Learning About Friendship – Part 2

So I learned what a friend isn’t. At the end of the day, that’s not so important. I also learned (or at least was reminded of) what a friend is. That’s more important. Again, Facebook, for all its inherent faults, helped me along.

Last week, I saw someone I knew from 15 years ago had finally given in and join Facebook. Now I wouldn’t say I’d been best buds with this particular person, but we were well acquainted. We were in the same church, so not surprisingly at one time we saw each other on at least a weekly basis. Though not a lawyer, he had, in his professional capacity and as a friend, referred clients to me in past. I saw that he was FB friends with at least five other friends of mine, so I threw my usual caution and lack of self-confidence to the wind and sent along a friend request. Over the next few days I saw that he added lots of friends.

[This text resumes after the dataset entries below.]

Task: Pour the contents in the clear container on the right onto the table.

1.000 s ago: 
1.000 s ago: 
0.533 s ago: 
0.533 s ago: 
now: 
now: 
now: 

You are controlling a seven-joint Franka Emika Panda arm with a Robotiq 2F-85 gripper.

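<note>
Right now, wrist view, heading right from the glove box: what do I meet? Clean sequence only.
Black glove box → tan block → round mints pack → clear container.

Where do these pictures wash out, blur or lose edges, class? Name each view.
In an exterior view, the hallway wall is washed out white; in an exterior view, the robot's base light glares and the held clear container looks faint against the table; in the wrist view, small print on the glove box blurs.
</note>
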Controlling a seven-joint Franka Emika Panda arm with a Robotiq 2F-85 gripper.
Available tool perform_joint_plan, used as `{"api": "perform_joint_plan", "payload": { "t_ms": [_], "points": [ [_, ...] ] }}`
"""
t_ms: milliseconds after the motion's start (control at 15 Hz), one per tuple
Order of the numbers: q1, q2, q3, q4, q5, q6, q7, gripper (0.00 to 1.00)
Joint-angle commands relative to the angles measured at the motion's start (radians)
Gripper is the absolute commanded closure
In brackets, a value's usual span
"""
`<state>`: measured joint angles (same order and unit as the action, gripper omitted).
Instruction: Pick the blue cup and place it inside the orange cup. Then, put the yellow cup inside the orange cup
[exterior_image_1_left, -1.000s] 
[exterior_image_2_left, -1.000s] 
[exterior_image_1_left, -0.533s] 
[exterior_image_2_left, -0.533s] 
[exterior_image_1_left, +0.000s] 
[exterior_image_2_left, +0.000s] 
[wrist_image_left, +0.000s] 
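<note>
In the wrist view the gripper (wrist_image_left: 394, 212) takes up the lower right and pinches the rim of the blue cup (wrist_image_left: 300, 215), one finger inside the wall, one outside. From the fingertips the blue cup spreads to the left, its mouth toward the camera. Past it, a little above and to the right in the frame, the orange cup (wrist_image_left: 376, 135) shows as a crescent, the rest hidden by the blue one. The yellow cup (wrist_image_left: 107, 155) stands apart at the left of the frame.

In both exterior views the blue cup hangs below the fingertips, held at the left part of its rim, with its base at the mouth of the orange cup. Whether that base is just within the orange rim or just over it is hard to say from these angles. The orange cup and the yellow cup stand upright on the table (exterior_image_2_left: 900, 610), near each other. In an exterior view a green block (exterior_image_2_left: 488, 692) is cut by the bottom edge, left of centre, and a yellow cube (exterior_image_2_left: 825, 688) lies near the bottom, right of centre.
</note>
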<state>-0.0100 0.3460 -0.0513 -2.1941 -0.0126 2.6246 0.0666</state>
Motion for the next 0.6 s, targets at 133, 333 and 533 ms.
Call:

That’s when it was clear that even though I hadn’t been officially ignored, I wasn’t going to be one of them. Then there’s that little twinge of embarrassment, a bit like when you greet somebody in the street and they look at you and blank you. That has happened to you, right? And then the twinge becomes a cringe, while you remind yourself that it isn’t the the same as putting out your hand to shake someone else’s just to have them keep theirs firmly in their pocket. I withdrew my friend request, as if that gave it some modicum of dignity.

Now this was one those things where you don’t see it coming, but on the other hand it isn’t a total surprise. It happened some time back with another friend. I’d known them a bit longer. Closer to 20 years. Even used to go over to their house every week for food, fellowship and Bible study. We use to hang out with a lot of the same people from church. Though they did end the once-a-week thing rather abruptly, as far as I knew we were still friends. So there they were on Facebook and already FB friends with the same bunch of people, so I thought this was a no-brainer. I had bet they’d be glad to know how I was doing and I really wanted to catch up with them. This time I didn’t have the chance to withdraw. They deleted my request without a lot of pause. It’s times like these when I wish Facebook had the programmed savvy to keep from continually popping up an alert telling me that I should add them because we have so many friends in common.

So what does this have to do with real friendship? Even if you love me, you are probably ready for me to get to the point.

The point is that unlike with these and a few other individuals,  I have taken the opportunity to offend a lot of people. Usually not intentionally, but nonetheless I am often an idiot. I have made some really bad decisions that have affected the lives of some of my friends.  (I’m glad I have some friends upon whom I haven’t placed any baggage. I’m glad I have some Facebook friends that I didn’t know real well and have gotten to know a bit better. But back to the point of my story…)

There are people who would have good reasons to walk away and not have anything to do with me. They are my friends on Facebook and that’s good, because it is a convenient way to communicate and share thoughts and ideas, keep up with what is happening in their lives, whether big events or daily miscellany. And it’s just one way they remind me that I still matter to them. They are also people that I can pick up the phone and call. They probably know that I would be happy to take their call any time, day or night. Well, probably worried to take it at some times of the night, but more than willing. They can disagree with me on political or theological positions (and I provide lots of opportunity to do that). They can put up with my lack of social skills due to being a bit Asperger or that other kind of person that starts with the same first syllable.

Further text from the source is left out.